WORK INSTRUCTIONS
Restate the data below, keeping every line the same.

---- INFORMATION SUPPLIED

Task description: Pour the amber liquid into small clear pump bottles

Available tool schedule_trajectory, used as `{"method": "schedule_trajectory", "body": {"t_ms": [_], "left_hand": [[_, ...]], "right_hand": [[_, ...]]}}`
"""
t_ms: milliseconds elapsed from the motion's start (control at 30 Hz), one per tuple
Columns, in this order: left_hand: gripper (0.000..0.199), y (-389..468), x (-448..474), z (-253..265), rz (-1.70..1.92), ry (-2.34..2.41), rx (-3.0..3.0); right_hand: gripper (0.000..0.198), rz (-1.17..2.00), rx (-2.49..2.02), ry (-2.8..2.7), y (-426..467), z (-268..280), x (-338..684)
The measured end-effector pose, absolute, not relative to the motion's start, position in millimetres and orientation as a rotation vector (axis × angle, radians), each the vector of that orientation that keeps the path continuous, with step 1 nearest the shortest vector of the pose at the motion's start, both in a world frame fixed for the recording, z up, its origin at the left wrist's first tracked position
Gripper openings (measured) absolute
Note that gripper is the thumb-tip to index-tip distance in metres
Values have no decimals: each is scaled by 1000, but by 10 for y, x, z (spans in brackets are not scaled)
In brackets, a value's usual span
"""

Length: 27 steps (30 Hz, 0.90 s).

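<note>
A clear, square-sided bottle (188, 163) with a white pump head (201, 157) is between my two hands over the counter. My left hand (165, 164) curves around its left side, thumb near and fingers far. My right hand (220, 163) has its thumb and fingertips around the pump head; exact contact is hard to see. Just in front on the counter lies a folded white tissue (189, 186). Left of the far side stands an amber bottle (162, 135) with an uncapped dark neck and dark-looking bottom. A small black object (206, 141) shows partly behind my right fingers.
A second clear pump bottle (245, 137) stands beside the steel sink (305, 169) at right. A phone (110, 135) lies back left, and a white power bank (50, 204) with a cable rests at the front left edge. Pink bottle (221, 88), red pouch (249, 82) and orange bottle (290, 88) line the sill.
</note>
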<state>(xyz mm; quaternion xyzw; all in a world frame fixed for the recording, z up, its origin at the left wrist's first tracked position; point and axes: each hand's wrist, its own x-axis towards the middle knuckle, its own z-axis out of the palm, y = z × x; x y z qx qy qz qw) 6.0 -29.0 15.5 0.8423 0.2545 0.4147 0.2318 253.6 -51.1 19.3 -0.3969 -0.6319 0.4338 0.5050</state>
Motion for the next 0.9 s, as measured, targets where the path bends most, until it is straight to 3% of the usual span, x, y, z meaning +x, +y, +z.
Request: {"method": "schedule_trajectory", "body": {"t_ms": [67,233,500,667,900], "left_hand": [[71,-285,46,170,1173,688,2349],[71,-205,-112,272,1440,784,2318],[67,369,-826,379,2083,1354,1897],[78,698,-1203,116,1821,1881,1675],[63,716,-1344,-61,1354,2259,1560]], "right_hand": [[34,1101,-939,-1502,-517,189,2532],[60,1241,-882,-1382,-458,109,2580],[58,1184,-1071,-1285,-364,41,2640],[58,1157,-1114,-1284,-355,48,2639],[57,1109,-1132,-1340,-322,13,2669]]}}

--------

ANSWER SPACE
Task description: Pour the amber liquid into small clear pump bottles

Available tool schedule_trajectory, used as `{"method": "schedule_trajectory", "body": {"t_ms": [_], "left_hand": [[_, ...]], "right_hand": [[_, ...]]}}`
"""
t_ms: milliseconds elapsed from the motion's start (control at 30 Hz), one per tuple
Columns, in this order: left_hand: gripper (0.000..0.199), y (-389..468), x (-448..474), z (-253..265), rz (-1.70..1.92), ry (-2.34..2.41), rx (-3.0..3.0); right_hand: gripper (0.000..0.198), rz (-1.17..2.00), rx (-2.49..2.02), ry (-2.8..2.7), y (-426..467), z (-268..280), x (-338..684)
The measured end-effector pose, absolute, not relative to the motion's start, position in millimetres and orientation as a rotation vector (axis × angle, radians), each the vector of that orientation that keeps the path continuous, with step 1 nearest the shortest vector of the pose at the motion's start, both in a world frame fixed for the recording, z up, its origin at the left wrist's first tracked position
Gripper openings (measured) absolute
Note that gripper is the thumb-tip to index-tip distance in metres
Values have no decimals: each is scaled by 1000, but by 10 for y, x, z (spans in brackets are not scaled)
In brackets, a value's usual span
"""

Length: 27 steps (30 Hz, 0.90 s).

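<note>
A clear, square-sided bottle (188, 163) with a white pump head (201, 157) is between my two hands over the counter. My left hand (165, 164) curves around its left side, thumb near and fingers far. My right hand (220, 163) has its thumb and fingertips around the pump head; exact contact is hard to see. Just in front on the counter lies a folded white tissue (189, 186). Left of the far side stands an amber bottle (162, 135) with an uncapped dark neck and dark-looking bottom. A small black object (206, 141) shows partly behind my right fingers.
A second clear pump bottle (245, 137) stands beside the steel sink (305, 169) at right. A phone (110, 135) lies back left, and a white power bank (50, 204) with a cable rests at the front left edge. Pink bottle (221, 88), red pouch (249, 82) and orange bottle (290, 88) line the sill.
</note>
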<state>(xyz mm; quaternion xyzw; all in a world frame fixed for the recording, z up, its origin at the left wrist's first tracked position; point and axes: each hand's wrist, its own x-axis towards the middle knuckle, its own z-axis out of the palm, y = z × x; x y z qx qy qz qw) 6.0 -29.0 15.5 0.8423 0.2545 0.4147 0.2318 253.6 -51.1 19.3 -0.3969 -0.6319 0.4338 0.5050</state>
Motion for the next 0.9 s, as measured, targets where the path bends most, until it is straight to 3% of the usual span, x, y, z meaning +x, +y, +z.
Request: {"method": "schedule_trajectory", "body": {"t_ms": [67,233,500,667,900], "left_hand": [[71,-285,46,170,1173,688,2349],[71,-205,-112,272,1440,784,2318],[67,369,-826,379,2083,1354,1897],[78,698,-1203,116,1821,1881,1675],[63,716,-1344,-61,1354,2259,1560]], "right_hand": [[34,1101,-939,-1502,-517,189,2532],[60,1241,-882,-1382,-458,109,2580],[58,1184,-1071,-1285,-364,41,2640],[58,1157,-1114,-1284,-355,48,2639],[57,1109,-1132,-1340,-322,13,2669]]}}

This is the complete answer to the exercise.